Chapter 7 Tidyverse

In this chapter we will go over how to use tidyverse for data cleaning and wrangling tasks. You will learn about tidyverse grammar and operators, as well as specific functions.

7.1 Introduction

When we learn about R and programming, people tend to get lost or overwhelmed… or both. In order to help with that, approach learning R as you would when you started to learn French in school. Essentially, everything we have taught you in the previous chapters are basic Hello, Goodbye, Where is the library, type of phrases. Stuff to get you by!

Now we can teach you more advanced tasks, help you become more fluent in the R language.

tidyverse is a compilation of different R packages, like the ones you have installed and loaded with install.packages() and library() functions. Within tidyverse, it recognizes its’ own type of grammar to navigate and utilize the functions in your code.
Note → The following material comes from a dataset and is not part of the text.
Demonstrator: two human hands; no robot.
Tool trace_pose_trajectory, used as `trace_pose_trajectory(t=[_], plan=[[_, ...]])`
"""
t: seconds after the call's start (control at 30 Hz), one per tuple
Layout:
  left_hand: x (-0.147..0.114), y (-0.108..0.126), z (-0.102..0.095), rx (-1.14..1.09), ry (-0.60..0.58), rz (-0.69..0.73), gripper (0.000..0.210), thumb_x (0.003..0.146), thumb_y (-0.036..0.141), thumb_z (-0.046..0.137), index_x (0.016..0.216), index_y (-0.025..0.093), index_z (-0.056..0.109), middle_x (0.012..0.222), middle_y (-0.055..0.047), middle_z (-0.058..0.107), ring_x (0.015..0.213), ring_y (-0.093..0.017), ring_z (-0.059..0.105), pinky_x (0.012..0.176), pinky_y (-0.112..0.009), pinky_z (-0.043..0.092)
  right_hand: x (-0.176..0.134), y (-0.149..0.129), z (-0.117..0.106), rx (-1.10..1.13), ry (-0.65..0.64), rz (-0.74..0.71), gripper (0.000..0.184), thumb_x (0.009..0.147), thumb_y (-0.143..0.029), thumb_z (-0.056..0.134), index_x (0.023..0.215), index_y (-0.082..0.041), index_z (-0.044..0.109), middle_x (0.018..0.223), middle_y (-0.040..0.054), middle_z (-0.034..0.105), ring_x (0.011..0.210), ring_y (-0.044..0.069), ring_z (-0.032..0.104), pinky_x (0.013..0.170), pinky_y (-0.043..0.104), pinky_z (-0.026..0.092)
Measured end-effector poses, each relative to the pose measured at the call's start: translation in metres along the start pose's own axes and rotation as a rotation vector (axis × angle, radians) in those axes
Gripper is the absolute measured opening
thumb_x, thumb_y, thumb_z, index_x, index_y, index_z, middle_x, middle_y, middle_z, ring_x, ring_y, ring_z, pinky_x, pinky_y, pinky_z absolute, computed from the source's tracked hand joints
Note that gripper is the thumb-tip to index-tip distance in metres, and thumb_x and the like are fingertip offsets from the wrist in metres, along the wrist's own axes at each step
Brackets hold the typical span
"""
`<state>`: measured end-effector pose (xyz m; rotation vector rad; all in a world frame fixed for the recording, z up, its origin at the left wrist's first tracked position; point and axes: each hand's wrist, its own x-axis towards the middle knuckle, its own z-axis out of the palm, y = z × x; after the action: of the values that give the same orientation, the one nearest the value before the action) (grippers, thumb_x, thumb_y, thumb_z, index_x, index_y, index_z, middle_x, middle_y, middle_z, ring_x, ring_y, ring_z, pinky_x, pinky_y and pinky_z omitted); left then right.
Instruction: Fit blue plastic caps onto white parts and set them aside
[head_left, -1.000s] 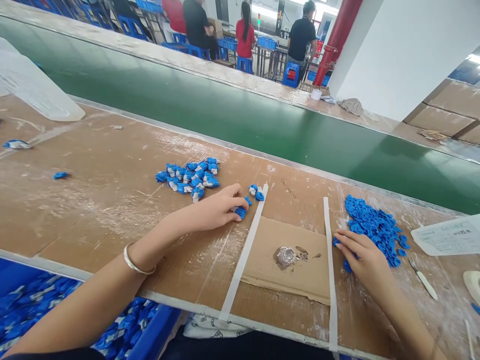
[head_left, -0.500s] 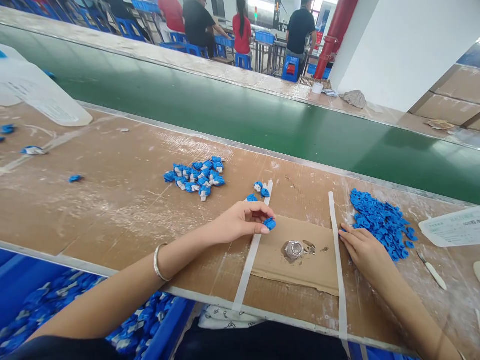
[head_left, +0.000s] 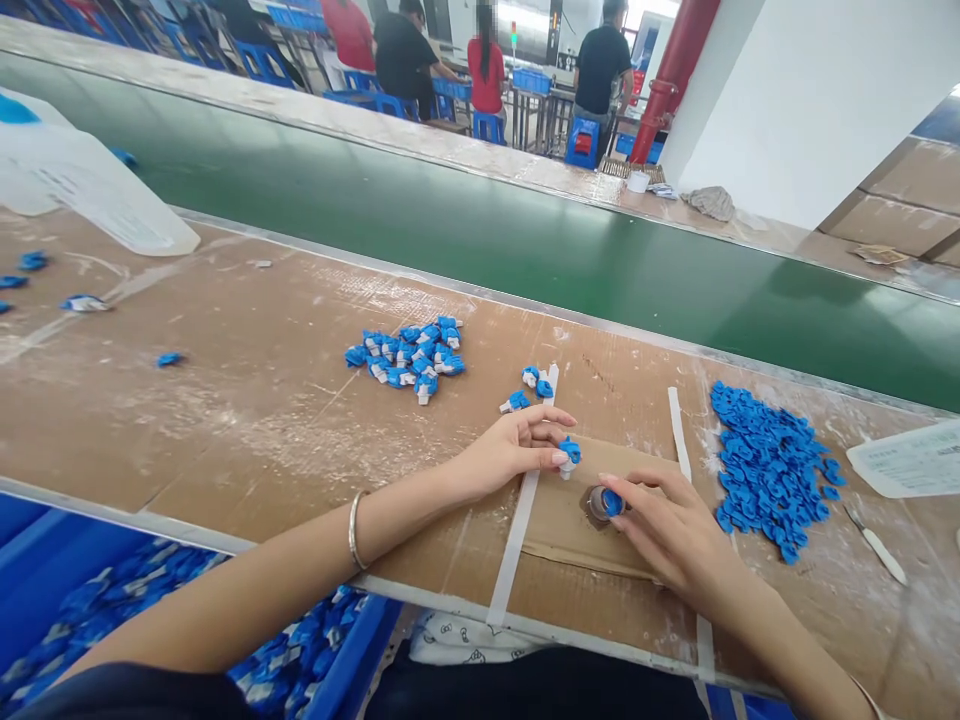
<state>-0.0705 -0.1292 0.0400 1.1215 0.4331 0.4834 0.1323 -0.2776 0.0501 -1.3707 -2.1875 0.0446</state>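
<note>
We've got our left hand point(head_left: 525, 447) pinching a blue-and-white piece point(head_left: 571, 451) above the cardboard point(head_left: 559, 530), and our right hand point(head_left: 675, 528) gripping a small blue bit point(head_left: 613, 503) right at the mouth of a little pot point(head_left: 597, 502); can't tell if they're touching. Our hands are close but apart. On the worktop point(head_left: 255, 430), there's a blue heap point(head_left: 769, 460) to the right and a blue-and-white cluster point(head_left: 409, 353) further left.

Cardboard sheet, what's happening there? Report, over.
Left hand holds blue-and-white piece. Right hand holds blue piece at cup. White-handled tool right of blue pile.
</note>
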Motion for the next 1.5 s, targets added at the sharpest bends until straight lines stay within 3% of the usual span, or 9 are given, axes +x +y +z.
trace_pose_trajectory(t=[0.2, 0.43, 0.67, 0.87, 1.0, 1.13, 1.23, 1.37, 1.5], plan=[[-0.007, -0.003, 0.012, -0.1, -0.111, -0.029, 0.054, 0.067, 0.026, 0.086, 0.109, 0.016, 0.053, 0.087, -0.004, 0.068, 0.076, -0.016, 0.066, 0.078, -0.031, 0.049, 0.004, -0.017, -0.003, 0.575, 0.148, 0.383, 0.039, 0.096, -0.023, 0.056, 0.132, -0.037, 0.049, 0.117, -0.0009, 0.068, 0.111, 0.014, 0.062, 0.096, 0.03, 0.052], [-0.009, -0.005, 0.017, -0.203, -0.166, -0.012, 0.05, 0.065, 0.02, 0.087, 0.103, 0.016, 0.055, 0.093, -0.006, 0.07, 0.079, -0.016, 0.067, 0.08, -0.031, 0.05, 0.022, -0.031, 0.011, 0.859, 0.304, 0.398, 0.035, 0.091, -0.016, 0.061, 0.12, -0.036, 0.061, 0.116, -0.0019, 0.068, 0.107, 0.013, 0.064, 0.089, 0.022, 0.055], [-0.009, -0.005, 0.018, -0.211, -0.137, 0.025, 0.041, 0.064, 0.02, 0.087, 0.094, 0.014, 0.058, 0.088, -0.004, 0.07, 0.076, -0.014, 0.066, 0.074, -0.025, 0.051, 0.021, -0.024, 0.026, 0.4, 0.305, 0.139, 0.034, 0.091, -0.008, 0.058, 0.118, -0.027, 0.064, 0.119, 0.0039, 0.066, 0.111, 0.018, 0.062, 0.094, 0.031, 0.055], [-0.015, 0.0, 0.016, -0.138, -0.077, 0.072, 0.042, 0.067, 0.028, 0.085, 0.092, 0.016, 0.054, 0.08, -0.001, 0.067, 0.063, -0.013, 0.063, 0.059, -0.023, 0.05, 0.026, -0.037, 0.026, 0.086, 0.218, -0.098, 0.044, 0.097, -0.013, 0.046, 0.14, -0.007, 0.04, 0.136, 0.0216, 0.051, 0.133, 0.029, 0.041, 0.101, 0.047, 0.047], [-0.018, 0.018, 0.007, 0.402, -0.03, 0.239, 0.024, 0.078, 0.029, 0.071, 0.093, 0.017, 0.057, 0.082, -0.002, 0.065, 0.072, -0.016, 0.064, 0.068, -0.028, 0.052, 0.01, -0.027, 0.004, -0.029, 0.16, -0.046, 0.038, 0.099, -0.016, 0.044, 0.135, -0.009, 0.044, 0.137, 0.0191, 0.05, 0.134, 0.031, 0.038, 0.102, 0.048, 0.044], [-0.009, 0.033, -0.021, 1.416, 0.454, 0.379, 0.018, 0.087, 0.024, 0.048, 0.09, 0.015, 0.063, 0.09, -0.01, 0.064, 0.085, -0.025, 0.062, 0.075, -0.036, 0.049, -0.038, 0.007, -0.027, -0.325, 0.193, 0.134, 0.018, 0.098, -0.014, 0.048, 0.113, -0.012, 0.058, 0.101, 0.0103, 0.065, 0.092, 0.023, 0.06, 0.084, 0.037, 0.049], [-0.001, 0.038, -0.046, 1.927, 0.74, 0.185, 0.025, 0.086, 0.017, 0.041, 0.085, 0.011, 0.065, 0.087, -0.018, 0.062, 0.091, -0.035, 0.059, 0.072, -0.042, 0.046, -0.072, 0.03, -0.038, -0.533, 0.048, 0.147, 0.025, 0.102, -0.021, 0.039, 0.101, -0.009, 0.061, 0.095, 0.0124, 0.064, 0.087, 0.025, 0.059, 0.078, 0.039, 0.049], [0.004, 0.039, -0.061, 2.109, 0.785, 0.029, 0.025, 0.084, 0.017, 0.043, 0.082, 0.007, 0.066, 0.089, -0.022, 0.06, 0.093, -0.039, 0.056, 0.072, -0.044, 0.044, -0.09, 0.044, -0.032, -0.702, -0.12, 0.046, 0.035, 0.099, -0.01, 0.027, 0.097, -0.006, 0.063, 0.093, 0.0147, 0.064, 0.089, 0.03, 0.06, 0.075, 0.042, 0.05], [0.007, 0.035, -0.053, 1.963, 0.7, 0.281, 0.028, 0.09, 0.019, 0.039, 0.089, 0.01, 0.066, 0.094, -0.018, 0.06, 0.095, -0.034, 0.055, 0.084, -0.046, 0.044, -0.083, 0.046, -0.025, -0.648, -0.103, 0.153, 0.037, 0.096, -0.011, 0.026, 0.095, -0.011, 0.064, 0.091, 0.0141, 0.065, 0.082, 0.027, 0.064, 0.068, 0.039, 0.054]])
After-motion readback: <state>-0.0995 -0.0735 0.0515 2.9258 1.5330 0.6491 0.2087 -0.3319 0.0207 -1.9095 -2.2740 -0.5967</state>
Relate this to Quebec French versus Acadian or France French.

Lets load in tidyverse and talk about the basics.

7.1.1 Installation and Set-Up

To install and load tidyverse packages, all you have to do is ask R to install using the install.packages() function.
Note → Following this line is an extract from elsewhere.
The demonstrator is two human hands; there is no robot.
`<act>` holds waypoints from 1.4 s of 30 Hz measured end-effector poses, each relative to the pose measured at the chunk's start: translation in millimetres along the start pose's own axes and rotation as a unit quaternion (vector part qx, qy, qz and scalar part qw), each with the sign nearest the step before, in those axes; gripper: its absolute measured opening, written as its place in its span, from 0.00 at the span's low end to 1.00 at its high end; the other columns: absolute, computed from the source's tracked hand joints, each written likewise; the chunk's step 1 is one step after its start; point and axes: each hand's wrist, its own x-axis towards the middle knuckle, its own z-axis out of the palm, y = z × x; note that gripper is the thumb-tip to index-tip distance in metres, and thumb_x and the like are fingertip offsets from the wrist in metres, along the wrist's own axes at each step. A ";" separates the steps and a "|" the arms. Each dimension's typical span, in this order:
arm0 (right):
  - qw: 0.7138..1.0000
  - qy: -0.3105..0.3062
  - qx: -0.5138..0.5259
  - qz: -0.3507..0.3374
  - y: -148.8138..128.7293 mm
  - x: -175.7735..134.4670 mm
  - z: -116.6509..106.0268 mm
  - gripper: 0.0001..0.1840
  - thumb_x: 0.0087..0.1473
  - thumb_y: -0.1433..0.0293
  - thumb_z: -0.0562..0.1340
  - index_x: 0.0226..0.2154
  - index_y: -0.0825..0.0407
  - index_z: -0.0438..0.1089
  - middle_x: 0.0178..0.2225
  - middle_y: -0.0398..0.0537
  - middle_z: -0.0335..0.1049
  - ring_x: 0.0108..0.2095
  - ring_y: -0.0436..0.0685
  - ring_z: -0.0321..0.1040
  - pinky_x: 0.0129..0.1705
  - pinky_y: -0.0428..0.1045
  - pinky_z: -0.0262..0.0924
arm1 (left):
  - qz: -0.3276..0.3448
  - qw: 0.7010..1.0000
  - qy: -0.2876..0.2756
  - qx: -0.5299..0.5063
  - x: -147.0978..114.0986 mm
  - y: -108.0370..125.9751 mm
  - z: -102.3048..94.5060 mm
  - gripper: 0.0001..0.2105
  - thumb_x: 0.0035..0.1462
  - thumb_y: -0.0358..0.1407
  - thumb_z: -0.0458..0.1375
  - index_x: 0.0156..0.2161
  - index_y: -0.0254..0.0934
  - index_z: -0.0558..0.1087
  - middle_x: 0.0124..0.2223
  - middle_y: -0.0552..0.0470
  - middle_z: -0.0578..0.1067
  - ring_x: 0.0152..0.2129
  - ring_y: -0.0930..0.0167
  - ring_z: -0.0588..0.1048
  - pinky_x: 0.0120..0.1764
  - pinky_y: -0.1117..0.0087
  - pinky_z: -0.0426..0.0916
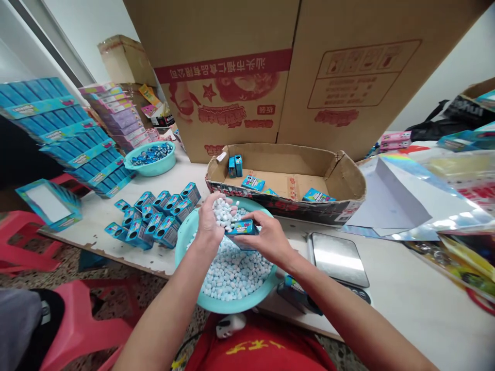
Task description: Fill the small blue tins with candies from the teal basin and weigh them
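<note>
A handful of small white and pale blue candies point(223, 212) lies cupped in my left hand point(209, 224), its fingers curled around them. My right hand point(270, 238) grips a small blue candy box point(243, 228), tilted on its side with one end against the candies in my left palm. Both hands are over a turquoise basin point(228, 307), where many loose candies point(235, 273) of the same kind lie. Several blue boxes point(154, 221) with round openings on top stand on the table to the left of the basin.
Behind the basin, a low cardboard tray point(328, 211) holds several blue boxes. A digital scale point(340, 257) sits at the right. Farther left are a bowl of shiny blue pieces point(150, 154) and stacked display boxes point(69, 134). Red stools point(85, 319) stand below the table's left edge.
</note>
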 end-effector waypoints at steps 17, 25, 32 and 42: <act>0.999 0.001 -0.036 0.006 -9.5 14.2 -3.7 0.18 0.39 0.67 0.71 0.36 0.50 0.72 0.34 0.43 0.72 0.34 0.55 0.68 0.37 0.48 0.60 | 0.105 0.994 -0.034 0.015 6.8 -13.8 4.2 0.14 0.45 0.42 0.63 0.27 0.34 0.65 0.19 0.57 0.68 0.16 0.75 0.70 0.23 0.75 0.65; 0.999 -0.003 -0.034 0.004 -17.2 17.6 -4.1 0.18 0.39 0.66 0.72 0.36 0.50 0.72 0.34 0.44 0.73 0.34 0.55 0.68 0.36 0.48 0.60 | 0.177 0.984 -0.012 0.032 6.8 -12.1 8.3 0.12 0.47 0.38 0.61 0.24 0.35 0.63 0.18 0.59 0.65 0.15 0.77 0.67 0.21 0.76 0.62; 0.999 0.005 -0.047 0.013 -12.1 17.0 -2.6 0.17 0.38 0.67 0.72 0.35 0.50 0.72 0.34 0.44 0.72 0.34 0.55 0.68 0.37 0.49 0.60 | 0.142 0.989 0.001 0.042 12.6 -14.5 4.1 0.15 0.45 0.40 0.63 0.23 0.36 0.60 0.18 0.61 0.61 0.13 0.80 0.61 0.17 0.78 0.54; 1.000 0.009 0.000 0.016 1.4 16.2 4.8 0.18 0.38 0.68 0.72 0.35 0.51 0.72 0.33 0.43 0.72 0.34 0.54 0.67 0.37 0.48 0.59 | 0.139 0.989 -0.015 0.056 10.7 -20.6 6.5 0.13 0.47 0.40 0.62 0.24 0.36 0.62 0.17 0.61 0.62 0.13 0.79 0.62 0.17 0.78 0.56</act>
# Install Tidyverse like this
install.packages('tidyverse')

# Remember - You only need to install it ONCE

# Load in the packages like this
library(tidyverse) # loads them all at once!

Note: From this point on, it would be a good habit to include library(tidyverse) in every Load Libraries section of your scripts because these packages are used often.

Now that we have tidyverse installed and loaded, we can talk about the grammar.

7.1.2 The Pipe

A pipe in R looks like %>% or |>, we will focus on using %>%. It represents a chain of commands or a pipeline.

It allows you to work within your data without having to start at the beginning of the pipeline, every single step. This is also called nesting functions.

To show you an example, we will compare two different ways to find the sum of Sepal.Length from the iris dataset, and then find the square root of that number.

# Here is how to do it without using tidyverse grammar - nested functions
sqrt(sum(iris$Sepal.Length))

# Here is how to do it in tidyverse using a pipe
iris$Sepal.Length %>% 
  sum() %>% 
  sqrt()

Note: To help, when you read your code, say THEN in place of the pipes.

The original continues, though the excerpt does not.